### Exercise
Reproduce exactly the lines that run from the start of the records below to the line with "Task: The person", inclusive.

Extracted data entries
..............................

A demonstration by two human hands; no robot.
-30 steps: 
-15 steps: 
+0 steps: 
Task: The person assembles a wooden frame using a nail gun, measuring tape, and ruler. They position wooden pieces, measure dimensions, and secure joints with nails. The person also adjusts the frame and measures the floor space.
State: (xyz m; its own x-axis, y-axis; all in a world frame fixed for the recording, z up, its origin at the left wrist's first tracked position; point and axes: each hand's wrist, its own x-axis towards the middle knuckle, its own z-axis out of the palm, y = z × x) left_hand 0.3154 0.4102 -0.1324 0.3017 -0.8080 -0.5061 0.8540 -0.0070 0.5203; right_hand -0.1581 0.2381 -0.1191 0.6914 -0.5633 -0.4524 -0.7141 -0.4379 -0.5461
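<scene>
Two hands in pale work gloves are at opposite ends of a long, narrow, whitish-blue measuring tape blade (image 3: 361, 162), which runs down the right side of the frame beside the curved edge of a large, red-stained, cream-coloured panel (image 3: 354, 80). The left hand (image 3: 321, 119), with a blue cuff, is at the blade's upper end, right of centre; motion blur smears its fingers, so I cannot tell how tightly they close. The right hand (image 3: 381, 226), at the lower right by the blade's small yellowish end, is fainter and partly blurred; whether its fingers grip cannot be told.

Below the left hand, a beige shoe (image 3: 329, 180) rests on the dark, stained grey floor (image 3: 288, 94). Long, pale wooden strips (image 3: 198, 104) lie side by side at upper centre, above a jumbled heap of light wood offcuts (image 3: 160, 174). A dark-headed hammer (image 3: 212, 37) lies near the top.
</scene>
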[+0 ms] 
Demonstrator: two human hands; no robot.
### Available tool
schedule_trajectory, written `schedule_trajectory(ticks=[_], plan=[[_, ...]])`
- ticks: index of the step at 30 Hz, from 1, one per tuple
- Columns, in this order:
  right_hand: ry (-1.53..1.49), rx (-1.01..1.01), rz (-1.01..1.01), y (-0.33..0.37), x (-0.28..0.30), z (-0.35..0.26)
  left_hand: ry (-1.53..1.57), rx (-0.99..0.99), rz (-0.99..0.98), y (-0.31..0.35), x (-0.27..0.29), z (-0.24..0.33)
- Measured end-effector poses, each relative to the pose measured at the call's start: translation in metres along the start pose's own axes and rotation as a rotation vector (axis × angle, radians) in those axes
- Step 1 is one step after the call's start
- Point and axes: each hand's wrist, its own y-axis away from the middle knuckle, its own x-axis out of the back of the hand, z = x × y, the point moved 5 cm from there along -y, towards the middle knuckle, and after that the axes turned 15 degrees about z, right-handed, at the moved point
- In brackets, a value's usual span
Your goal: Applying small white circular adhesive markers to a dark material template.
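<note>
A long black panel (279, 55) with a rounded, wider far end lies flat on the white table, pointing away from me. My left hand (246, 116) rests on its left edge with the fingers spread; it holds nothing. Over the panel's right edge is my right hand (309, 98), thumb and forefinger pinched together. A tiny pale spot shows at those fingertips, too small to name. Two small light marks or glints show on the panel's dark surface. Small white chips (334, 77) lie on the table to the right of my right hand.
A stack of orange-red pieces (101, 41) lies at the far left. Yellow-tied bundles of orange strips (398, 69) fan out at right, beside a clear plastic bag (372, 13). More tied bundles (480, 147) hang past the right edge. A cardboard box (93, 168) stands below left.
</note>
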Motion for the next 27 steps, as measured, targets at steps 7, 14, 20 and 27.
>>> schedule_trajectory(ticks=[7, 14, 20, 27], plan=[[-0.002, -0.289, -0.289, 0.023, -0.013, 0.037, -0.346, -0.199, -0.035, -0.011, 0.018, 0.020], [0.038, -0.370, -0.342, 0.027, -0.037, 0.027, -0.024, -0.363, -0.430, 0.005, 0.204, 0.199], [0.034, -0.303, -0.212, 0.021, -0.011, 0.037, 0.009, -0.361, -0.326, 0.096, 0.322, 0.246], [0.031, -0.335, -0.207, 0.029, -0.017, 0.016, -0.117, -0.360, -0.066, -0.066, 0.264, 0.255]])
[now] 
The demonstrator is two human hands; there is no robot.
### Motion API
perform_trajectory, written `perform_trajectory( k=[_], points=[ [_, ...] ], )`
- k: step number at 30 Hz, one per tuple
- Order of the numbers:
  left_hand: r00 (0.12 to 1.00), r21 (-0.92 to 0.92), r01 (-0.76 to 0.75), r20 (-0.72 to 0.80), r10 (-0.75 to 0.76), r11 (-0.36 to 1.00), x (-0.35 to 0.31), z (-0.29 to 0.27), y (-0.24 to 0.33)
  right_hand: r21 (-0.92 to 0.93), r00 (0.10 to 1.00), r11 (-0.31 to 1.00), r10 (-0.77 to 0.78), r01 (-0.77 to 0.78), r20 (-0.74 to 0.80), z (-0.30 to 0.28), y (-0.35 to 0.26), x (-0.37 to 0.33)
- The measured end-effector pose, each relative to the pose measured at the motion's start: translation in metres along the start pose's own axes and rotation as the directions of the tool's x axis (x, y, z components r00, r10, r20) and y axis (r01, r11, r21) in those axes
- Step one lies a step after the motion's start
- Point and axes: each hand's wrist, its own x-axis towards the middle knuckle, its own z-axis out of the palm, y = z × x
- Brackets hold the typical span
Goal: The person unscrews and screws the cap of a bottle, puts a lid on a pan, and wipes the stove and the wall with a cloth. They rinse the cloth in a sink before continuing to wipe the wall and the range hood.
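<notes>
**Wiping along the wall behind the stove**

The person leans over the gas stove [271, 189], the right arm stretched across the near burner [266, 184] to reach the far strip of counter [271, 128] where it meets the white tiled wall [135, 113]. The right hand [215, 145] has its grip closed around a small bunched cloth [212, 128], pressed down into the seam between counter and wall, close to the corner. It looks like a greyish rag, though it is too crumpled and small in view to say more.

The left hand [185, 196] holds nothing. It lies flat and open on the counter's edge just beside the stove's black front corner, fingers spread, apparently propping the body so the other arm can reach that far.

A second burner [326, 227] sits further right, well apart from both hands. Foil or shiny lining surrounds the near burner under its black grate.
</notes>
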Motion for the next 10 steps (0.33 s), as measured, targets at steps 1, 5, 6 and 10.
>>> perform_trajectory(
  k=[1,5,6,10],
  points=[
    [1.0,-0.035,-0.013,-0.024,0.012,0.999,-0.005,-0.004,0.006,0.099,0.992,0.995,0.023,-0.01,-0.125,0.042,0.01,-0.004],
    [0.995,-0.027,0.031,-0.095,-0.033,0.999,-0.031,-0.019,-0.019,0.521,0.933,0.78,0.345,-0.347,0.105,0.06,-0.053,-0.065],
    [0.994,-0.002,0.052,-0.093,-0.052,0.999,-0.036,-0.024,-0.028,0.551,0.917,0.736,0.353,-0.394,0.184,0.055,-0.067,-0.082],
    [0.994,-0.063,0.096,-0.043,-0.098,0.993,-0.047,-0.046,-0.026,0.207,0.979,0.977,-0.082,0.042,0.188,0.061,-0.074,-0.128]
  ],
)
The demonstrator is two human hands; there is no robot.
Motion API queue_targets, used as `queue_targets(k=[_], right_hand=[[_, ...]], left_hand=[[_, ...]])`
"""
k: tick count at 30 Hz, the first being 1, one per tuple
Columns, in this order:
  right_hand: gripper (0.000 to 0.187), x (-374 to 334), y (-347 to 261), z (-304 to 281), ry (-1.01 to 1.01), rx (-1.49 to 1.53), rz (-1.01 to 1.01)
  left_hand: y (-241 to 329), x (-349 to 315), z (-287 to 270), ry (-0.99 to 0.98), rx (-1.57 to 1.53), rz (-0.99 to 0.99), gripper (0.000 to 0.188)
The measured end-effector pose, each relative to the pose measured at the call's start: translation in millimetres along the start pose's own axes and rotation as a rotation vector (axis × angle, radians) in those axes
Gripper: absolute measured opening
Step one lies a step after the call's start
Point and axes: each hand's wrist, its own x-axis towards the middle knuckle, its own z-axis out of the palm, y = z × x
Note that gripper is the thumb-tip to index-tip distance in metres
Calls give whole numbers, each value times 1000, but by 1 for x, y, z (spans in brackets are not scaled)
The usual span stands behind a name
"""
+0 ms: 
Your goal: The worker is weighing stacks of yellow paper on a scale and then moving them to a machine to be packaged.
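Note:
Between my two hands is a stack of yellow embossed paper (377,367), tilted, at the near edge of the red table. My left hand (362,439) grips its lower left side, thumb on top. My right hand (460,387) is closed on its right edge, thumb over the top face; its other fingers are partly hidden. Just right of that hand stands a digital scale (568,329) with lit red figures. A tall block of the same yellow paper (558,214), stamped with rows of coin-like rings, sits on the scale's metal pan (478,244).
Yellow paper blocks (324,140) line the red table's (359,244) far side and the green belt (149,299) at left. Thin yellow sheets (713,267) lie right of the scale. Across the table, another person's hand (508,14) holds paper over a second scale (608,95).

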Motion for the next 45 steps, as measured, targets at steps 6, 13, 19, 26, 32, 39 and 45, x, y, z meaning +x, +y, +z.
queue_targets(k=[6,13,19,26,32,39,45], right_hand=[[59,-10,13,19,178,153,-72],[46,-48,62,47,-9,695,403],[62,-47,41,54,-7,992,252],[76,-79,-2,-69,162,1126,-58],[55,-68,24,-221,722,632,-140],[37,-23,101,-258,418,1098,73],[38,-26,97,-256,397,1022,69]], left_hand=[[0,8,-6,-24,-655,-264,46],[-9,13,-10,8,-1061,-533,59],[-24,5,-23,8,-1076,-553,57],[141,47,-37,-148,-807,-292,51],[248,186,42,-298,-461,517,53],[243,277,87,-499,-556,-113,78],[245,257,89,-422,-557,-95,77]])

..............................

### Solved exercise
A demonstration by two human hands; no robot.
-30 steps: 
-15 steps: 
+0 steps: 
Task: The person assembles a wooden frame using a nail gun, measuring tape, and ruler. They position wooden pieces, measure dimensions, and secure joints with nails. The person also adjusts the frame and measures the floor space.

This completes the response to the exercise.